My Lords, I must support the noble Lord, Lord Underhill, in this amendment. If this amendment is agreed to I shall not move my Amendment No. 95A because both are in the same terms.

We have a situation where a number of independent individuals who are self-employed, have been press-ganged, or are being press-ganged for the most part, into employment. As the Bill is drafted, it will be extremely difficult for the majority of those individuals to insist in their negotiations with the competent harbour authorities that they remain self-employed.

Let us take, for example, a number of very senior, highly-qualified accountants in the City of London who, in any one year, probably earn far more than three noble Lords put together. Let us suppose that they are moved to the Treasury to sort out its problems. This is much needed, but that is beside the point. They are treated as if they have come straight out of school, recently qualified, and have no seniority and experience. It is absolutely right that pilots with 25 or more years' experience, and a long time before that at sea for many years, should be treated in a responsible manner. I am all in favour of the amendment.

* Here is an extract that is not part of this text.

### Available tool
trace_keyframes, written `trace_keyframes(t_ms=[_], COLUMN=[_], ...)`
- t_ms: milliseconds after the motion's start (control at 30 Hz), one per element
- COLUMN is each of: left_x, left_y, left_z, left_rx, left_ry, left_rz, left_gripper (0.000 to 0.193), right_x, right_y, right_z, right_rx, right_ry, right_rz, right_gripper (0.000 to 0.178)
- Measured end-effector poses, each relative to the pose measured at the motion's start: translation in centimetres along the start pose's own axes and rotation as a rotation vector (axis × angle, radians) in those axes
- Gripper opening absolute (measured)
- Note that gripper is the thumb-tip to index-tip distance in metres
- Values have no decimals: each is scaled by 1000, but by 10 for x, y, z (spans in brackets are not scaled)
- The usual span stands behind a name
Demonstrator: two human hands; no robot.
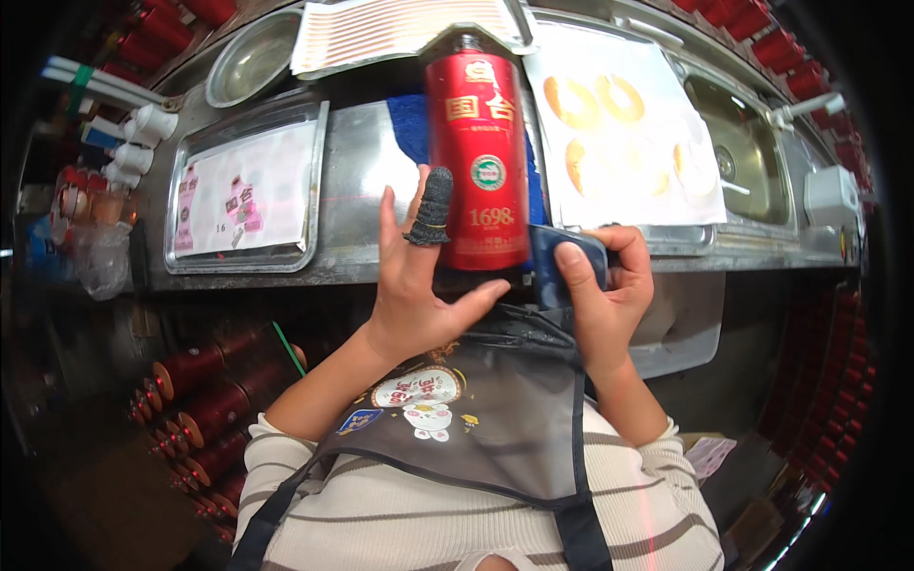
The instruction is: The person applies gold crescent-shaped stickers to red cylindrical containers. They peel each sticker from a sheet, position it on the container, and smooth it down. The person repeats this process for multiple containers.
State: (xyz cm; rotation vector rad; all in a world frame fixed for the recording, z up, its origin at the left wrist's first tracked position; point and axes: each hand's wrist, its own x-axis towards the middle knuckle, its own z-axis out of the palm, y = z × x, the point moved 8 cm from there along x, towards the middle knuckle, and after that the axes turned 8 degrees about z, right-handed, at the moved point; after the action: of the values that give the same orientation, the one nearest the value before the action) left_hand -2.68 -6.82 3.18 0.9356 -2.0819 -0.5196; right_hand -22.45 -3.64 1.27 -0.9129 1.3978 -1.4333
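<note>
A red bottle with gold lettering and a round green mark lies on a blue cloth, its neck pointing away and its base toward me. My left hand is at the bottle's lower left, fingers spread and thumb reaching out below the base. A dark knitted finger cover is on one of its fingers. Whether that hand touches the bottle I cannot tell. My right hand pinches a flat dark-blue scraper between thumb and fingers, close to the bottle's lower right side.
On the left, a clear tray holds printed label sheets. A metal bowl and a striped sheet stand farther back. White sheet with orange-gold curved labels lies right, before a sink. Red bottles stand below left.
</note>
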Motion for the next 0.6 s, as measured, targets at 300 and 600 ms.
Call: trace_keyframes(t_ms=[300,600], left_x=[-3,32], left_y=[-12,-53], left_z=[2,-74], left_rx=[10,40], left_ry=[5,26], left_rz=[16,-189], left_gripper=[90,62], right_x=[-1,8], right_y=[-20,-20], right_z=[9,12], right_rx=[-89,-176], right_ry=[1,-122], right_rz=[-31,-90], right_gripper=[18,23])
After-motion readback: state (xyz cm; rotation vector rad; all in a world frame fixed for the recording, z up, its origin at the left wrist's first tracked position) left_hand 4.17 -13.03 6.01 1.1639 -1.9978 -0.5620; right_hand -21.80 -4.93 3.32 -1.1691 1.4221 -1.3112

Lord Strathcona and Mount Royal

My Lords, I should like briefly to add my support to the amendment. It goes back to the definition of what is meant by fairness. It is perfectly clear that the period of service prior to the change in the nature and the terms of employment should be reckonable. It is one of the four conditions which to me relate to the question of the Government's good faith in being prepared to write into the legislation the undertakings of fairness that they have so often repeated.

Lord Brabazon of Tara

My Lords, these amendments propose that the Bill should deal for employment protection purposes with the previous service of pilots to be employed by CHA's in the same way as it deals with the previous service of the employees of pilotage authorities. The difference is of course that the pilots' previous service is as self-employed pilots, and there has been absolutely no exception to the principle that such self-employed service should not count towards a period of service for the purposes of rights under the 1978 employment protection legislation. I do not believe that it would be right to make an exception in this case. That legislation is about employment and employees and I hope that noble Lords will agree that it would be quite wrong to extend its provisions to periods of self-employed service.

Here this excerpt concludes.